How to Protect Your Legal Rights When Sharing IT Services
To get the benefits from shared services, you need to address the risks to your company's intellectual property.
Fri, August 28, 2009
CIO — In a cross-organization IT shared services arrangement, two or more companies partner to provide the shared technology infrastructure or services. While there are several benefits to such agreements, there are risks that need to be understood and addressed. One of the most significant risks relates to the ownership and protection of intellectual property (IP).

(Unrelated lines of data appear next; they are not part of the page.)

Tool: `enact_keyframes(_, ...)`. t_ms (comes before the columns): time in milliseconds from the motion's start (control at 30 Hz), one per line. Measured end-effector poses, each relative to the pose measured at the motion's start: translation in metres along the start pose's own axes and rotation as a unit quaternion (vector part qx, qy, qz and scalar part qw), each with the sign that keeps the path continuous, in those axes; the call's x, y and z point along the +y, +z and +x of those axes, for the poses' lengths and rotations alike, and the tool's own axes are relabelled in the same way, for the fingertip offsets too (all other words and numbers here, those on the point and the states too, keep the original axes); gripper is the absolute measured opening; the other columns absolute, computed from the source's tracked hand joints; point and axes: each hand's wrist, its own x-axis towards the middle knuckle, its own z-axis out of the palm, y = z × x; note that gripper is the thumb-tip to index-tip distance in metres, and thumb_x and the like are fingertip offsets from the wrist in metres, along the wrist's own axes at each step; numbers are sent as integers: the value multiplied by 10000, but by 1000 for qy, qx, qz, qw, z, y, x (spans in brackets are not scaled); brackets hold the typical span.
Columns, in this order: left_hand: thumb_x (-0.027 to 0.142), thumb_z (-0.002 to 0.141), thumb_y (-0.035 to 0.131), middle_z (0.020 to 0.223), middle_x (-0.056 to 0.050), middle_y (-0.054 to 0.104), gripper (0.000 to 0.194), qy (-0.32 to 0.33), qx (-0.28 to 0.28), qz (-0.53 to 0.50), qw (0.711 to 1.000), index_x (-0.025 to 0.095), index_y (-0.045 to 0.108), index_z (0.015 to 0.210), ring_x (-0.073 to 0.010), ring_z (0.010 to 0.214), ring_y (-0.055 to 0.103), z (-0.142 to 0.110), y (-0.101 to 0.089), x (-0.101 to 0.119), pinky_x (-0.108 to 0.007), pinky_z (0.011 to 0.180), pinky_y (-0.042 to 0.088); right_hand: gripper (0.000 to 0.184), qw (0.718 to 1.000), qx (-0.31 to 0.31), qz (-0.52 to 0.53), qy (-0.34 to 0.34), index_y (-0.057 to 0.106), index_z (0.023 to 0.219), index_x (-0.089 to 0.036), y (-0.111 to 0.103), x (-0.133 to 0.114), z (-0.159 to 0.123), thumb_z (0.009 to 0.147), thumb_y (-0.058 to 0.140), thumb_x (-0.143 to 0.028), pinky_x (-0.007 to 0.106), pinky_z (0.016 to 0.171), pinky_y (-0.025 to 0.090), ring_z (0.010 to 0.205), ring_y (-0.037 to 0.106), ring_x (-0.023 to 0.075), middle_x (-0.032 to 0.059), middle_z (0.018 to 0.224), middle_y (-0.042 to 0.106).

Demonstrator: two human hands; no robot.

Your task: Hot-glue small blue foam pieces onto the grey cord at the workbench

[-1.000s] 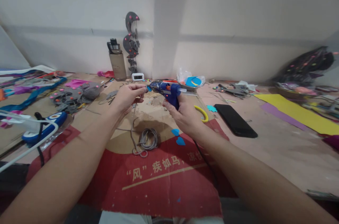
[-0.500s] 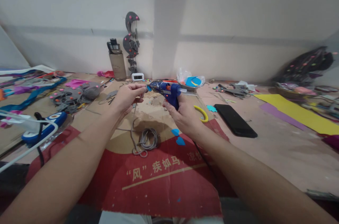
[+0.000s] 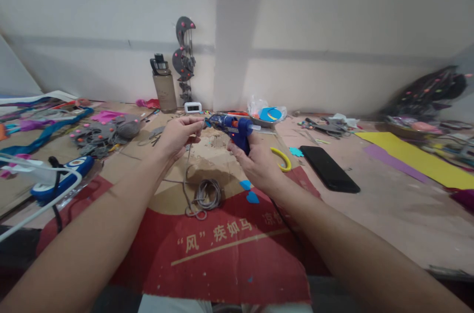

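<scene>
My right hand (image 3: 259,162) grips the handle of a blue glue gun (image 3: 235,128), its nozzle pointing left. My left hand (image 3: 179,136) is closed in a pinch just at the nozzle tip, holding the end of a thin grey cord (image 3: 187,157) that hangs down to a coil of grey cord (image 3: 207,194) on the cardboard. Two small blue cut-out pieces (image 3: 249,191) lie beside my right wrist. A yellow curved piece (image 3: 282,157) lies just right of my right hand.
A red and brown cardboard sheet (image 3: 222,249) covers the table in front. A black phone (image 3: 329,168) lies to the right, yellow and purple sheets (image 3: 418,157) farther right. A bottle (image 3: 164,85), a grey hanging ornament (image 3: 184,56) and a small clock (image 3: 193,107) stand at the back. Grey felt pieces (image 3: 103,133) and a power strip (image 3: 62,179) lie left.
</scene>
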Motion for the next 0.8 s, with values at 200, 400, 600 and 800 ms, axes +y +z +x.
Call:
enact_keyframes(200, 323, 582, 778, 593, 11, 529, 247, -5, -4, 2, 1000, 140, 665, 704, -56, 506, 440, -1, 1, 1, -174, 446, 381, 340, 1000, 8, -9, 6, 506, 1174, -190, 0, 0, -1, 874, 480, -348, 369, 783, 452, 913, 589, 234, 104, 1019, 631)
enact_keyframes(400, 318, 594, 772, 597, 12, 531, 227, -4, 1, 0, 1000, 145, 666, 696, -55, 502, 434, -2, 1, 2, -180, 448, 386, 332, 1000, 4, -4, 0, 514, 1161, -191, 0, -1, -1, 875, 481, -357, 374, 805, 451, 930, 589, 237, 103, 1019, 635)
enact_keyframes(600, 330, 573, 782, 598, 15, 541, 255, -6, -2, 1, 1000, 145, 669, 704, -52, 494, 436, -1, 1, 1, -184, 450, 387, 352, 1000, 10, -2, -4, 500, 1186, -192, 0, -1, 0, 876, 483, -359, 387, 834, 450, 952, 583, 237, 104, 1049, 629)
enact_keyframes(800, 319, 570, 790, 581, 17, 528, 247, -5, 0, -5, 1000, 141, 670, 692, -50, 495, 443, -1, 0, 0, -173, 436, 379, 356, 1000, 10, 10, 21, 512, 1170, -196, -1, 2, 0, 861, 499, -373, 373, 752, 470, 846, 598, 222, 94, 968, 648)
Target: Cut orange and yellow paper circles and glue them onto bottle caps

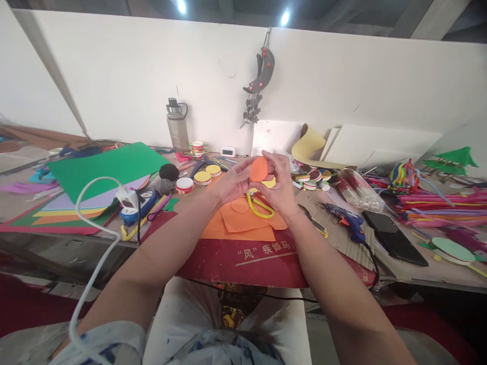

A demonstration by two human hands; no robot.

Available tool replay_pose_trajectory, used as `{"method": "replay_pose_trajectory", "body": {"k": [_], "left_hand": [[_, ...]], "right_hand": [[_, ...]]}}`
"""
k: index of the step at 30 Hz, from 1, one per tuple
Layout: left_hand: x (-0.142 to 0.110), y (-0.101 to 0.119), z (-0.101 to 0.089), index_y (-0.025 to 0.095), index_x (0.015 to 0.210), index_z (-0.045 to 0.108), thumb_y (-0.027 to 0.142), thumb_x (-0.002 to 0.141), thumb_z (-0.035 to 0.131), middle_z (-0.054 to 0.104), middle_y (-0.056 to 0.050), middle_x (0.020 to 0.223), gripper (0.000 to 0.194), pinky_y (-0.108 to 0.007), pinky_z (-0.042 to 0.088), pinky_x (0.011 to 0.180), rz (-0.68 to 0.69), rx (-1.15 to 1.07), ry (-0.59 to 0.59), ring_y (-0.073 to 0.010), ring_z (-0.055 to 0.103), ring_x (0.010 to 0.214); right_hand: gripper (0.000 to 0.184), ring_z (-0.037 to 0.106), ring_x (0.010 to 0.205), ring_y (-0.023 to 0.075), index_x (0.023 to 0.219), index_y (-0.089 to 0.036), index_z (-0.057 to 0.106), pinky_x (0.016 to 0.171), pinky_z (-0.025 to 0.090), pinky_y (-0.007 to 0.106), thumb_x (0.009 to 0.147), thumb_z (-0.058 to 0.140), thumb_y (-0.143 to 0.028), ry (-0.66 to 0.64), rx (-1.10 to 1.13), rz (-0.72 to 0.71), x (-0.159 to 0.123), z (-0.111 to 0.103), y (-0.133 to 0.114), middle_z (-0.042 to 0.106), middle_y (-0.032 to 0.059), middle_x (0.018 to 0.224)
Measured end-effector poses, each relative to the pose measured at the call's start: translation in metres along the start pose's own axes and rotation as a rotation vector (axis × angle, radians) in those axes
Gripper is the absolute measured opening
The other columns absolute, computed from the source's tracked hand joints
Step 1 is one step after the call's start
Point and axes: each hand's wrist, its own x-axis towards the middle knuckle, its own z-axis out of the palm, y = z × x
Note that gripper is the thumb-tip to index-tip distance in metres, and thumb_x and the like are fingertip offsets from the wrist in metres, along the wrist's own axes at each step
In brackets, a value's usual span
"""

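An orange paper disc is held up above the table between both hands. My left hand grips its left side with closed fingers, and my right hand pinches its right side. Just beneath hang or lie yellow-handled scissors; my right hand partly covers them, and I cannot tell whether it touches them. Orange foam or paper sheets lie under the hands on a dark red board. A round outline or disc shows on the top sheet.
To the right are a blue glue gun, a black phone and coloured pipe cleaners. On the left lie a green sheet, a white-corded power plug and small round drums. A bottle stands behind.
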Motion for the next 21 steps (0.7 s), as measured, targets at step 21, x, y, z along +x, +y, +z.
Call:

In a traditional services arrangement, where a customer partners with a vendor, the "battle lines" are clearly drawn. Typically, either the customer or the vendor owns the IP. Most often, the service provider owns any intellectual property developed during the relationship unless the IP is developed exclusively for the customer. But ownership is not as clear when services are shared across multiple organization. Accordingly, it is critical that participating companies negotiate who is responsible for developing IP for the partnership and who will own it later.
You Build It, You Own It
Generally, independent contractors such as vendors, service providers and consultants own IP they develop. Although there are some differences between patents and copyrights, employers own—or at least have the right to use—IP developed by their employees.
To read more on this topic, see: From Cloud Computing to Shared Services: Why CIOs Are Taking a New Look at Sharing IT Infrastructure and Applications and Where Are the Legal and Intellectual Property Bodies Buried in Open Source Adoption?
If multiple companies are involved, the lack of an agreement may unintentionally result in partners owning new IP jointly, depending on whether one partner develops most or all of the IP in question. This is determined based on the relationship between the new IP and the core technology of each company.
For instance, employees of one participant may contribute to the development of IP that more properly relates to or is derivative of technology owned by another participant. Joint ownership can lead to uncertainty and complexity regarding each party's rights to use, license, sell and otherwise exploit this jointly developed IP, as well as their respective obligations if the IP is later found to infringe on the intellectual property rights of a third party.
Therefore, an agreement should specify which company or companies own the IP, along with any applicable license rights and each company's indemnity obligations. Additionally, if the IP is to be jointly owned, the parties should describe whether they must account to each other for profits they derive from it. The parties must also consider the ownership rights of any vendors involved. There may be valid reasons for a participant other than the one whose employees developed the IP to own it, or at least share rights to use it. In such cases, the owner would need to grant the participant a written license.